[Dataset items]

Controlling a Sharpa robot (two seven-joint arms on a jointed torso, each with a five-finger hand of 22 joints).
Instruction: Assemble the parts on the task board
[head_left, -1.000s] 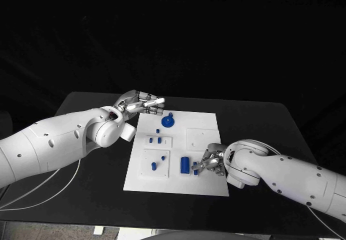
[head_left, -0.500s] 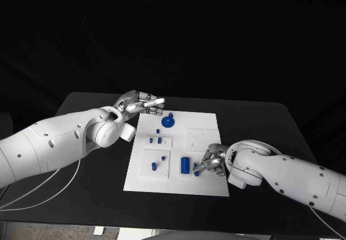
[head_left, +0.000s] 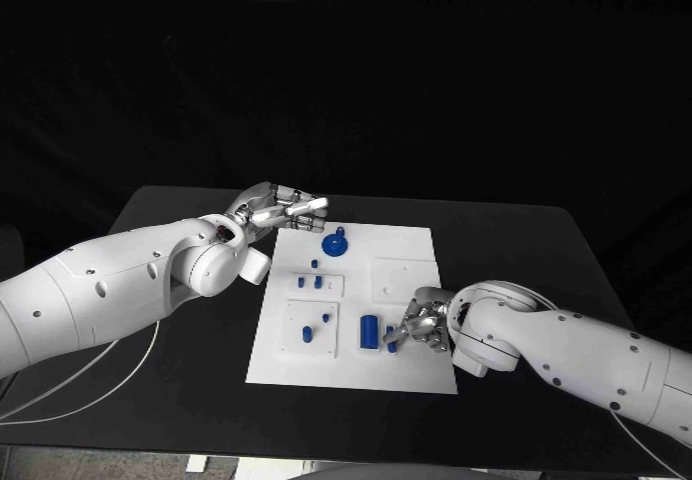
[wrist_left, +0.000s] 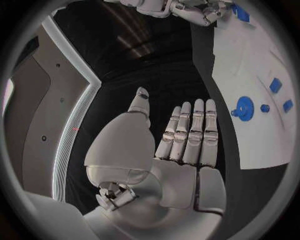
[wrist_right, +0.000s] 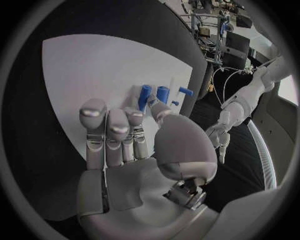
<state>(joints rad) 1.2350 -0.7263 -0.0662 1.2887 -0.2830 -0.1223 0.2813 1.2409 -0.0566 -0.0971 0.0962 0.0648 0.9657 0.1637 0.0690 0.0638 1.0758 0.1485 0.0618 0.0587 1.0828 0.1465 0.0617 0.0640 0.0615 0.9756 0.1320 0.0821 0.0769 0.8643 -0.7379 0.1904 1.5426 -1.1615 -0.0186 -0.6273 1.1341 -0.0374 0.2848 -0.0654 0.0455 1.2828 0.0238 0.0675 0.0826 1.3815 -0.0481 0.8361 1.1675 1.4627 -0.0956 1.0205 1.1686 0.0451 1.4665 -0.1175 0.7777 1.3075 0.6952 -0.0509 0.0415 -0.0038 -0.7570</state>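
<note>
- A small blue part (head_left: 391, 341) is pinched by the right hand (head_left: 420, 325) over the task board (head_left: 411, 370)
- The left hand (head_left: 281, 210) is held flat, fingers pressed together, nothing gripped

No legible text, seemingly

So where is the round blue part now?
In the head view, the round blue part lies at the far end of the task board, just right of the left hand, which does not touch it.

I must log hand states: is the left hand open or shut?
Open: the left hand holds nothing, its fingers straight beside the task board.
</note>
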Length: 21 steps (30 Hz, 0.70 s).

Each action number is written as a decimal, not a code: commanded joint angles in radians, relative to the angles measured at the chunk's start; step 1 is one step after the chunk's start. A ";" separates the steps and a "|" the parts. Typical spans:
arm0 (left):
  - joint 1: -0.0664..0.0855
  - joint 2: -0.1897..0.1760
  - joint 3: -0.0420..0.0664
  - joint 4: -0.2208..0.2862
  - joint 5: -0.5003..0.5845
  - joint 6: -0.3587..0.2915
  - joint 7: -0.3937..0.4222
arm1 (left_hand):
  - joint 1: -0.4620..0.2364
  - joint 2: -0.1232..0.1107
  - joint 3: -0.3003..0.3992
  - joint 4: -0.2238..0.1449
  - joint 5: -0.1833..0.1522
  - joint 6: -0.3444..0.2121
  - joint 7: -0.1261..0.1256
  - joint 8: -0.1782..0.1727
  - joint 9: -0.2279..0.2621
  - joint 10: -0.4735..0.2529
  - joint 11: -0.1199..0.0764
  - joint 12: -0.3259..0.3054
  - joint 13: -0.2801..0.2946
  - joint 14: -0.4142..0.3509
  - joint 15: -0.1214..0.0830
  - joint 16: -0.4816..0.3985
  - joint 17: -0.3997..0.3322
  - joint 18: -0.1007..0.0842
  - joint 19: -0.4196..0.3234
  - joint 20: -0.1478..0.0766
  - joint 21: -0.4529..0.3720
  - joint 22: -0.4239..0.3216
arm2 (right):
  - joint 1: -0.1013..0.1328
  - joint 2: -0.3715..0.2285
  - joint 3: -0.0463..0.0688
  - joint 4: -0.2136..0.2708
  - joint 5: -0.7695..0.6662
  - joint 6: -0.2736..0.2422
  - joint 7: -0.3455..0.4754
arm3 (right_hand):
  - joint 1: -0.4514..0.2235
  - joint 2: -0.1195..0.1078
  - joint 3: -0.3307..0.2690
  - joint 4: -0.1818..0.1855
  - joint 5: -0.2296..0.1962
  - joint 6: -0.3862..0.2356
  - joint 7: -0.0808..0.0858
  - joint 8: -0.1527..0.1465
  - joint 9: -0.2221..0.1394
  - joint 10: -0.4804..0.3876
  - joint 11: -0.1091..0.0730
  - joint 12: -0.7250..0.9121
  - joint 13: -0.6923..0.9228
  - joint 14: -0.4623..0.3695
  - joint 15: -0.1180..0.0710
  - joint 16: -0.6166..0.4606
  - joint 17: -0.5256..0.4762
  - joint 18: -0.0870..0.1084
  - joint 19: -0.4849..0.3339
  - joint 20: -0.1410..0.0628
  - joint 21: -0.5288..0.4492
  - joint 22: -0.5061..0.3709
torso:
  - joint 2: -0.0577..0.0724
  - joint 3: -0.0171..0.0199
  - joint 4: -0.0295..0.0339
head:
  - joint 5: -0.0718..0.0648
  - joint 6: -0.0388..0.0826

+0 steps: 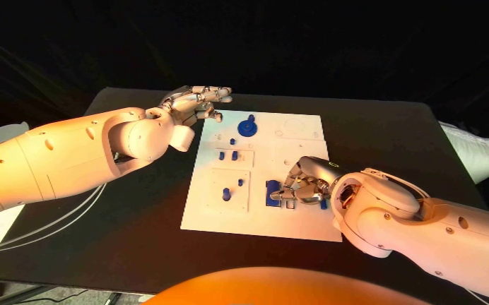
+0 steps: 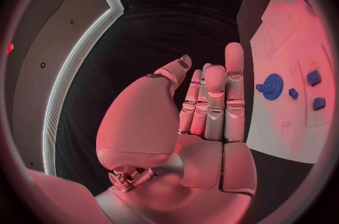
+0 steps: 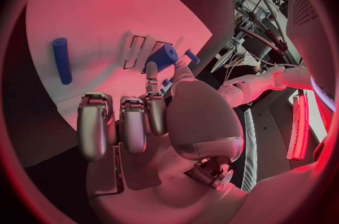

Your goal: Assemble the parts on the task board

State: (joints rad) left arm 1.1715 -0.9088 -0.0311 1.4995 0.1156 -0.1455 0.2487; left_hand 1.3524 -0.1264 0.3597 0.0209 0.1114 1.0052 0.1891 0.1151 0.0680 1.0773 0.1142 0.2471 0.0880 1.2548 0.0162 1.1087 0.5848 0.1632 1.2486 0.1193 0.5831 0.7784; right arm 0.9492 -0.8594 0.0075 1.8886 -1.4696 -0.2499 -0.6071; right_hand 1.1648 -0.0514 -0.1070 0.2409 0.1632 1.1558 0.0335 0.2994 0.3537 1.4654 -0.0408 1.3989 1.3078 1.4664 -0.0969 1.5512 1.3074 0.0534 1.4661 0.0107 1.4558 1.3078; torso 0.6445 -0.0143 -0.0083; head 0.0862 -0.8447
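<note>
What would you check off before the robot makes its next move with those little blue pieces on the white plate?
1. Right hand at a part: ok; its fingers are down on the blue block near the task board's near edge.
2. Firm grip on that block: cannot tell; the fingers hide the contact.
3. Left hand out of the way: ok; it hovers open off the board's far left corner, holding nothing.
4. Blue gear seated: cannot tell; it sits on the board's far part.
5. Loose blue cylinder: ok; it lies on the board apart from the right hand.
</note>
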 commanded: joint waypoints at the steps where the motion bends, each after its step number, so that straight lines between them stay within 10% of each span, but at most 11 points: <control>1: 0.001 0.001 0.001 0.002 -0.003 0.021 0.003 | -0.001 0.007 -0.006 -0.002 -0.001 -0.009 -0.001 0.004 0.000 -0.009 -0.002 0.006 0.000 -0.002 0.008 0.003 -0.001 0.019 0.004 0.002 -0.004 -0.001 | -0.001 0.000 0.000 0.001 -0.031 0.033 0.012 | 0.009 -0.001 0.002 -0.006 -0.007 -0.005 0.002 -0.003 0.001 0.051 0.002 0.001 0.150 0.099 -0.004 0.002 0.236 -0.014 0.041 -0.005 0.000 0.093 | 0.000 -0.0008 0.0018 | -0.002 -0.001; 21: 0.001 0.000 0.001 0.005 -0.003 0.022 0.004 | -0.002 0.006 -0.008 -0.002 -0.001 -0.009 -0.001 0.004 0.000 -0.009 -0.001 0.007 0.000 -0.003 0.008 0.003 -0.002 0.019 0.004 0.002 -0.004 -0.001 | -0.002 0.038 -0.001 -0.065 -0.004 0.105 0.008 | 0.070 0.032 -0.002 -0.034 -0.021 -0.003 0.000 -0.002 0.022 0.050 0.000 -0.007 0.147 0.099 -0.005 0.003 0.239 -0.015 0.042 -0.006 0.002 0.097 | 0.000 -0.0014 0.0024 | 0.000 -0.006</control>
State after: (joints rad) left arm 1.1715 -0.9091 -0.0312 1.5014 0.1151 -0.1425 0.2479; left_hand 1.3524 -0.1264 0.3569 0.0180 0.1114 1.0036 0.1907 0.1151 0.0680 1.0737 0.1106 0.2471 0.0880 1.2513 0.0196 1.1086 0.5835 0.1632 1.2486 0.1193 0.5832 0.7786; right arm 0.9483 -0.8235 0.0066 1.8253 -1.4679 -0.1862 -0.5962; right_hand 1.2266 -0.0209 -0.1094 0.2113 0.1451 1.1558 0.0335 0.2995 0.3748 1.4652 -0.0407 1.3954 1.3091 1.4664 -0.0968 1.5512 1.3073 0.0533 1.4662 0.0108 1.4559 1.3076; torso 0.6449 -0.0151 -0.0053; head 0.0850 -0.8498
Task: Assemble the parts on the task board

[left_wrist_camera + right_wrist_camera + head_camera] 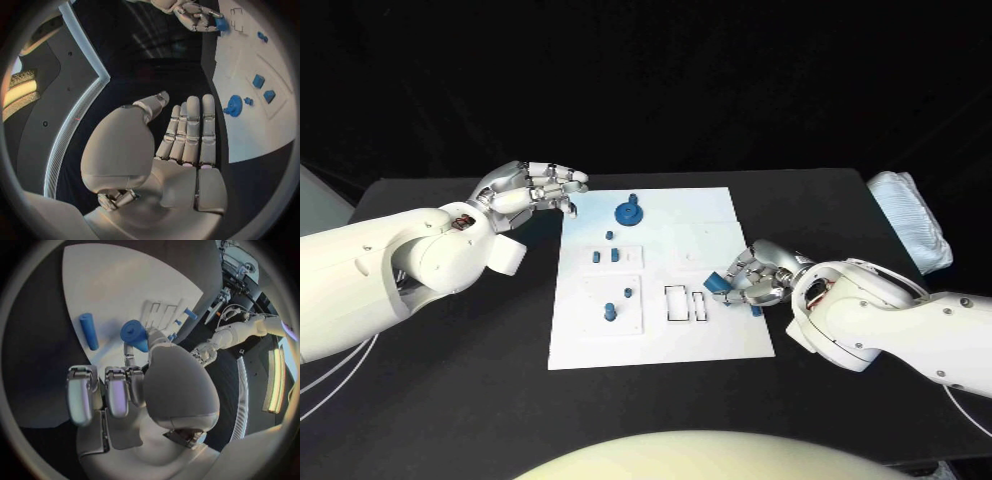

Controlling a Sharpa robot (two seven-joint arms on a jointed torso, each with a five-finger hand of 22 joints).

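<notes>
Writing cannot be read anywhere on the flat white plastic task board (661,330). The right hand (750,276) pinches a small blue round part (724,284) at its edge. The left hand (531,186) hovers empty, fingers apart, over the black desk (444,400).

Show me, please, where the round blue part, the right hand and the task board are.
round blue part (630,212), head view, on its disc top.
right hand (756,277), head view, on its knuckles.
task board (704,215), head view, on bare white surface near its far right corner.
</notes>
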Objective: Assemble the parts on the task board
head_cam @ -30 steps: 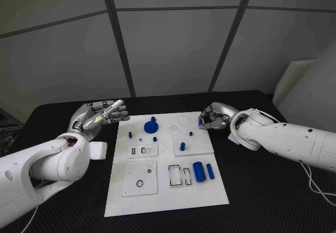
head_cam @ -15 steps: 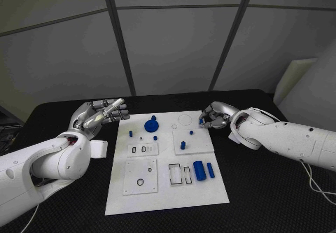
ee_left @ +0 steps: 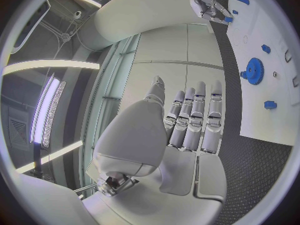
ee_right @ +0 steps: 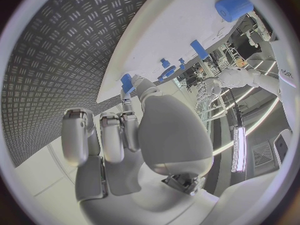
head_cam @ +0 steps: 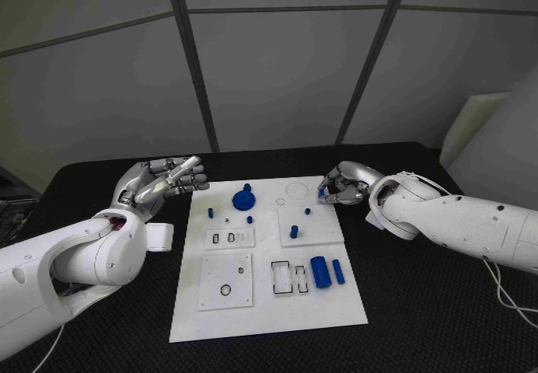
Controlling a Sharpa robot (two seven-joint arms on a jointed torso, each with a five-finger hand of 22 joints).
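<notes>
The white task board (head_cam: pixel 269 307) lies in the middle of the black table. On it stand a blue gear (head_cam: pixel 242 202), small blue pegs (head_cam: pixel 294 231) and two blue cylinders (head_cam: pixel 319 272). My right hand (head_cam: pixel 342 186) hovers at the board's far right corner with its fingers curled in. It pinches a small blue part (ee_right: pixel 127 81) at its fingertips. My left hand (head_cam: pixel 168 180) is raised beside the board's far left corner, fingers straight and holding nothing. The left wrist view shows those straight fingers (ee_left: pixel 194 117) and the gear (ee_left: pixel 253 70).
The board has flat white inset plates (head_cam: pixel 225 284) with small holes and rectangular slots (head_cam: pixel 281 280) near its front. Black textured table (head_cam: pixel 426 311) surrounds the board on all sides. Grey wall panels stand behind the table.
My right hand has drawn slightly to the right, off the board's far edge, still pinching the small blue part. The left hand has not moved.
</notes>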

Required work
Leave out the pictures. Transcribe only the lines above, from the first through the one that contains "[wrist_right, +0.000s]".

Solved problem
Controlling a Sharpa robot (two seven-joint arms on a jointed torso, each with a five-finger hand of 22 joints).
Instruction: Assemble the parts on the task board
[head_left, -1.000s] 
[head_left, -0.500s] 
[head_left, +0.000s] 
[wrist_left, +0.000s] 
[wrist_right, +0.000s] 

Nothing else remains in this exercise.